A equipe do Brasil de Fato Pernambuco tentou contato com a Echoenergia para saber como anda a negociação com as famílias sobre as reformas e construção de novas casas, se há alguma atividade ou projeto voltado à promoção da saúde dos agricultores e agricultoras e se há algum registro público para que as famílias possam saber quanta energia foi gerada por cada aerogerador instalado nas propriedades. A Echoenergia não respondeu os questionamentos até o fechamento desta matéria.
Também foram acionadas a Secretaria de Desenvolvimento Agrário (SDA) e Secretaria de Meio Ambiente e Sustentabilidade (SEMAS) de Pernambuco. A equipe questionou se o Governo do Estado tem ciência da situação e se há algum tipo de acompanhamento ou mediação destes tipo de conflito por parte do governo entre a Ecoenergia e as famílias agricultoras. Ambas as secretarias não se posicionaram até o fechamento desta matéria.
Problemas não ocorrem só em Pernambuco
Embora pouco conhecidos pelo público em geral, os problemas gerados pela energia eólica não são desconhecidos por pesquisadores da área, tampouco efeitos colaterais de menor importância.

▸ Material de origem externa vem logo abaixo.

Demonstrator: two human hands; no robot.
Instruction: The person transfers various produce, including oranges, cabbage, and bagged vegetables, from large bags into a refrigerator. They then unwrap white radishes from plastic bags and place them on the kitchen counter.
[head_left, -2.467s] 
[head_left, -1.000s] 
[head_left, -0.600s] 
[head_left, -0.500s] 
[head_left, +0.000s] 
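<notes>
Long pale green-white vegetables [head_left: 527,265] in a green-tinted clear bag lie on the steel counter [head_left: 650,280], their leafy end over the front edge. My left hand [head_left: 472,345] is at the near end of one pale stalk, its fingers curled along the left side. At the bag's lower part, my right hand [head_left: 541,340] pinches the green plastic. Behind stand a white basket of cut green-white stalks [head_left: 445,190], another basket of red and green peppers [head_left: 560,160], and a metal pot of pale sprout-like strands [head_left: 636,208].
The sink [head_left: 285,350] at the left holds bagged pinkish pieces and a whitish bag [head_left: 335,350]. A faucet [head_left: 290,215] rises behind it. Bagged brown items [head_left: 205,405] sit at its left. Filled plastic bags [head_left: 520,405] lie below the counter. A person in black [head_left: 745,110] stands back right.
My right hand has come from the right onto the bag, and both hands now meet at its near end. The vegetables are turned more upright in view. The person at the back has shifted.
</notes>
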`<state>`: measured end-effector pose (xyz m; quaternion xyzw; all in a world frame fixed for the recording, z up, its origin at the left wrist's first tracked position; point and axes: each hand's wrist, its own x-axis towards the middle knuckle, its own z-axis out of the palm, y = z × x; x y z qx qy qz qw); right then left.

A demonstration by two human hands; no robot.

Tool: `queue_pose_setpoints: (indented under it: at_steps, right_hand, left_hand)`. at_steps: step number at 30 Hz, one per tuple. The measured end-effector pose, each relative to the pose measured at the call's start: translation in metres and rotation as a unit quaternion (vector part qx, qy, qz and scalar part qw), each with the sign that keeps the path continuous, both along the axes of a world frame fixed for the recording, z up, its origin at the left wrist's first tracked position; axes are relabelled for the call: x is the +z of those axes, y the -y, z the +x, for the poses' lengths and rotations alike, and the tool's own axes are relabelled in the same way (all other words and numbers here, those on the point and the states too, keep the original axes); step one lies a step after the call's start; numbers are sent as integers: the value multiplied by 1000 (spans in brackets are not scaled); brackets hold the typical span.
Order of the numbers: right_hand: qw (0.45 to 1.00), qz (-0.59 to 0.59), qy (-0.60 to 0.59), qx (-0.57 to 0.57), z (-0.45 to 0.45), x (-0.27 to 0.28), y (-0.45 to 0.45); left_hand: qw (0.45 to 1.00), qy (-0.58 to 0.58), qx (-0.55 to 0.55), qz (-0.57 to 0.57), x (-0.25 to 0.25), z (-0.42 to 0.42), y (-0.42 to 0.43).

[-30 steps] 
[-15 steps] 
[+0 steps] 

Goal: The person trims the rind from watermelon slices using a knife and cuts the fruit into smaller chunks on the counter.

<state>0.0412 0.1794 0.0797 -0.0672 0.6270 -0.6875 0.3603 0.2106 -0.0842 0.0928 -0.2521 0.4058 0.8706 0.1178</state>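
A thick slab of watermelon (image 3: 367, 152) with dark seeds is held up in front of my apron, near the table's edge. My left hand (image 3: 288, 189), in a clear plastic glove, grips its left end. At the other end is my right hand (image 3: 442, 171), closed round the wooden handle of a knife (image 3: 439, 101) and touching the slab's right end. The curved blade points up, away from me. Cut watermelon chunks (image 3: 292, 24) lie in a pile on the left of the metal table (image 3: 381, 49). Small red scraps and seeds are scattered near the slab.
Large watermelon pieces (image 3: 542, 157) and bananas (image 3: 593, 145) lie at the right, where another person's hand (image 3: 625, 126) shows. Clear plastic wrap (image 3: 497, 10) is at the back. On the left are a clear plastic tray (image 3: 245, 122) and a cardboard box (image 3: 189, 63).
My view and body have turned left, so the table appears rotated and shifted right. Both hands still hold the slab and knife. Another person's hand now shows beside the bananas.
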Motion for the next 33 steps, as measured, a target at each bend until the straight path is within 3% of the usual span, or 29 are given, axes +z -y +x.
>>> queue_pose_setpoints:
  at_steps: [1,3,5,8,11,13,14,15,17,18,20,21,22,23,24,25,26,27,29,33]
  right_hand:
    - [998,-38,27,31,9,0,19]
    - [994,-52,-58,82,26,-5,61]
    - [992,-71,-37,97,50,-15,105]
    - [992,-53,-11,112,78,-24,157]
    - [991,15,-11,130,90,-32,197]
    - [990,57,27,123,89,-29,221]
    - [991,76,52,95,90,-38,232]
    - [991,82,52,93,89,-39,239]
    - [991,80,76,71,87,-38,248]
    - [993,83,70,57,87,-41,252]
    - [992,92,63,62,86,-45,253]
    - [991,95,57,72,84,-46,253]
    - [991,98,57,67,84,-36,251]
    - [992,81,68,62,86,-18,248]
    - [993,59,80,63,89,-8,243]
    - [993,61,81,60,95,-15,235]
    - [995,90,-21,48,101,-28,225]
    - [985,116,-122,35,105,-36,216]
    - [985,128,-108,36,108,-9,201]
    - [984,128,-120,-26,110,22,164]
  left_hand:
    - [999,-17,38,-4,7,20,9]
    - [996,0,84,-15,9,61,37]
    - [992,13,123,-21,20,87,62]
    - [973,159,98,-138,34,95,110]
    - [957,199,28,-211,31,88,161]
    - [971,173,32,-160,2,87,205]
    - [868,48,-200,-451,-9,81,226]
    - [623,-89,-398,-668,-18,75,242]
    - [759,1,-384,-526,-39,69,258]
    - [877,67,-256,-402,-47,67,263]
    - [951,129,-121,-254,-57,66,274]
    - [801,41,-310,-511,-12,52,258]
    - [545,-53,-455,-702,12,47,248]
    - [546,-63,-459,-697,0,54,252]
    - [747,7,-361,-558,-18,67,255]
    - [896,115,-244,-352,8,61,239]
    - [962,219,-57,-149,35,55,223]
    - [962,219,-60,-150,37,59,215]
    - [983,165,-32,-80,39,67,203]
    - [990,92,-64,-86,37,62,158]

Pelo contrário, são rotineiros nos parques instalados e devem ser enfrentados com transparência e disposição para sua resolução.
Em entrevista à rede de notícias BBC, da Iglaterra, a geógrafa Adryane Gorayeb, da Universidade Federal do Ceará (UFC), integrante do Observatório da Energia Eólica (rede de pesquisadores de universidades públicas de cinco Estados brasileiros), afirma: "A energia eólica não é livre de impactos e se quisermos avançar na geração dela no país, teremos que pensar em uma melhor forma de planejamento relacionado à implantação de parques eólicos e à gestão dos benefícios sociais oriundos dessa indústria".
Entre os principais impactos, Gorayeb cita a emissão de ruído pelas hélices das torres, com consequências negativas para a saúde humana como distúrbios do sono, enxaqueca e estresse; interferência nas rotas de aves; modificação da paisagem natural e estresse cultural, com conflitos comunitários associados à alteração do modo de vida tradicional (pescadores, quilombolas, indígenas); e danos aos sistemas ambientais litorâneos, que levam ao desmonte e à compactação de dunas e do solo, aterramento de lagoas interdunares e remoção de vegetação.